In spite of heartfelt speeches some right-wingers may have given regarding Nelson Mandela, “we mustn’t let those who opposed Mandela’s struggle pretend they didn’t”.
Many Western party leaders “described his organisation as terrorist”, believed sanctions were wrong, and “wore T-shirts demanding he be strung up”.
Botha’s regime was more than racist. It didn’t even regard black people as humans. This apartheid system was propped up by the Tories.
In 1989, David Cameron “went on a “jolly” to South Africa paid for by a firm that did not want sanctions busted”. In 2006, he denounced the Conservative stance on the ANC and the apartheid regime. However, this cynical move was seen to come way too late for all of those “who had seen [or suffered] the massacres in the townships and knew it was a life-or-death struggle”.

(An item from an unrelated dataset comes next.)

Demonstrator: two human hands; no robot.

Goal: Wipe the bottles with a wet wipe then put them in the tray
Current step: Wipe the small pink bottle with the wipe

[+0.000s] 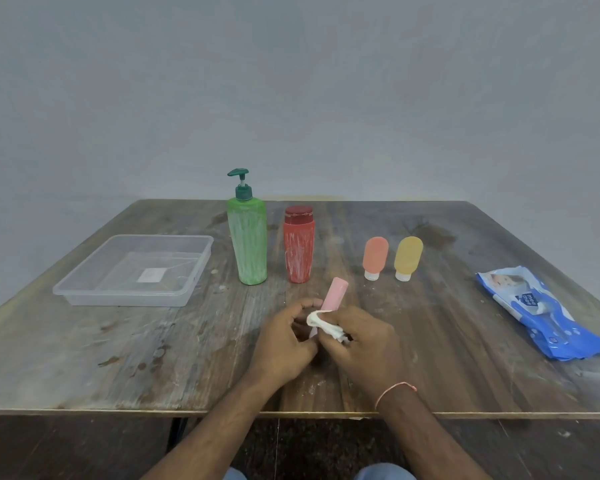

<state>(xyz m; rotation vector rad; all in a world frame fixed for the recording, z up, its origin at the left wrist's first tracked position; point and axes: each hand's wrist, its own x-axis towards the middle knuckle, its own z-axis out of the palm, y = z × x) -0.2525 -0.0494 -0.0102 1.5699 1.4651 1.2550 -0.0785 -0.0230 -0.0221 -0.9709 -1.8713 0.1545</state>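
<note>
Our left fingers (303,304) curl around the lower end of the pink bottle (334,294), while our right hand (361,336) pinches a crumpled wet wipe (321,322) against it. We hold the bottle tilted, just in front of the red bottle (298,244). The clear tray (84,292) sits well left of the red bottle, past the green pump bottle (248,237).

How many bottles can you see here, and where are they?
5. A green pump bottle and a red bottle stand mid-table; an orange bottle and a yellow bottle stand cap-down to their right; a pink bottle is held in both hands. None in the tray.
</note>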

Under Thatcher’s reign, anti-apartheid demos outside the South African embassy saw protesters kettled, just as they are today when protesting other injustices. The struggle against apartheid represents the struggle against all injustice around the world, and the bourgeoisie, represented by the undemocratic parties that govern the UK and other Western nations, will never give up their power freely. True freedom fighters, like Mandela, are needed to raise the awareness necessary to make sure that the workers of the world unite and overthrow their exploitative masters. Just as he was criticised, and his supporters treated as troublemakers, activists today are also censured, condemned, or ignored in the media or by the political establishment. However, Mandela is proof that staying resolute and sticking to principles of freedom, truth, and justice can eventually pay off. What we need to do is make sure that his image is not watered down and assumed by bourgeois politicians who represent the system he fought against.